Risk is therefore contained within the four walls of Deutsche Bank. And that means minimal cost to the manager because the risk premium is reduced.
That’s not to say that all clients will revert back to the old days of using a sole prime broker. Hughes sees no evidence of that occurring, but some managers who are, perhaps, using 10 prime brokers might well decide to pare that back to four or five under the Directive; not least because the depositary will unlikely support such a business model because of the diversification and complexity of the risk this creates.
“If you are using three primes, each supporting say 33 per cent of your book, one of which is Deutsche Bank, the other two primes will come with a risk premium. Exactly how much that premium will be will depend on how you are trading with them, and in what markets,” clarifies Hughes.
For example, if a manager is trading frontier markets, a higher risk premium will be attached to that than for trading established markets.

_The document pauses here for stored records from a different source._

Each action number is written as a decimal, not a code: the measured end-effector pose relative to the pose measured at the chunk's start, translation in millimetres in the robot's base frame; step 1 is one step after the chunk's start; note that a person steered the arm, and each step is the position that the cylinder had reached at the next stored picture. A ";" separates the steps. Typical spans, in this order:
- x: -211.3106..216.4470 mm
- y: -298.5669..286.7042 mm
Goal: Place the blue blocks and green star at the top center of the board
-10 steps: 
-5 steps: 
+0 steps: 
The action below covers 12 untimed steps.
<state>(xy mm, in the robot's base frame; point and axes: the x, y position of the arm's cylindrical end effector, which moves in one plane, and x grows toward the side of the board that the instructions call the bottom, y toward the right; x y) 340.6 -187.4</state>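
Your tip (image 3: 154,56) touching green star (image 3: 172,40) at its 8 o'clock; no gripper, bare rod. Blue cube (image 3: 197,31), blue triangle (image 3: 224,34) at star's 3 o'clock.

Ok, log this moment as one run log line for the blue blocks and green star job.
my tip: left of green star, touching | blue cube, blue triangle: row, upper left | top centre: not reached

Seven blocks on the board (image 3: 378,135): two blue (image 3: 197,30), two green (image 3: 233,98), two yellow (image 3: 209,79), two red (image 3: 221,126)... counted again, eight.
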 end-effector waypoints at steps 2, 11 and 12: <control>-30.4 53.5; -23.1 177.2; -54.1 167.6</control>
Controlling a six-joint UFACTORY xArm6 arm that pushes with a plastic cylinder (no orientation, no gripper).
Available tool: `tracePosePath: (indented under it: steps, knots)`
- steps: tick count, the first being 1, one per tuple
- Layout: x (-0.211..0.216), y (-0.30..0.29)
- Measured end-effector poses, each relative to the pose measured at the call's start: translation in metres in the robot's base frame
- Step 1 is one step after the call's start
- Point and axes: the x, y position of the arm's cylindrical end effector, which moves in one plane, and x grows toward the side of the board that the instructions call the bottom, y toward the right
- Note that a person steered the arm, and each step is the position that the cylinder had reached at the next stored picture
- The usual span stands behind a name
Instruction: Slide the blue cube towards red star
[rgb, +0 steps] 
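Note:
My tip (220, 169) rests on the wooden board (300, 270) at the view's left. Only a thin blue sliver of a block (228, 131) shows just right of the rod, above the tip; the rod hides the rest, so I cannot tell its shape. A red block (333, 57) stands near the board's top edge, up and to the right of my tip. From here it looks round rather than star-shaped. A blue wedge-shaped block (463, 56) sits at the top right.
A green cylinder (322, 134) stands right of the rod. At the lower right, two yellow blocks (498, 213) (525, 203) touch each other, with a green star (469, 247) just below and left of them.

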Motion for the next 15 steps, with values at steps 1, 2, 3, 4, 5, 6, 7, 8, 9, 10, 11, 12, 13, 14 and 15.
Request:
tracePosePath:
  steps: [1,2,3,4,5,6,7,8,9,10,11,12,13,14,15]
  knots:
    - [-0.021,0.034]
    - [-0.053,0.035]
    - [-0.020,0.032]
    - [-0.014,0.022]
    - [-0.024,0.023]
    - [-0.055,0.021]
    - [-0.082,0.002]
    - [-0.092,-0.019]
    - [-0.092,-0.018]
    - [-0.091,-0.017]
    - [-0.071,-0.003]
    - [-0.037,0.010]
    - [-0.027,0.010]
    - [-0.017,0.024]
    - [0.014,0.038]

“That’s why the depositary needs to be brought into the loop early on to understand how and with whom the manager is trading. Even if the client is using a completely integrated solution with Deutsche Bank, and wants to trade solely in frontier markets, we might have a problem with that because we might not be the sub-custodian in those markets.”
With the AIFM Directive just days away, there is no excuse for depositaries to be unprepared. The time for posturing is over.
“We have to deliver a solution now that protects investors. We believe that delivering that solution in an integrated model makes it much more cost-effective for a manager than in a non-integrated model,” concludes Hughes. “AIFMD is here. Deutsche Bank is ready.”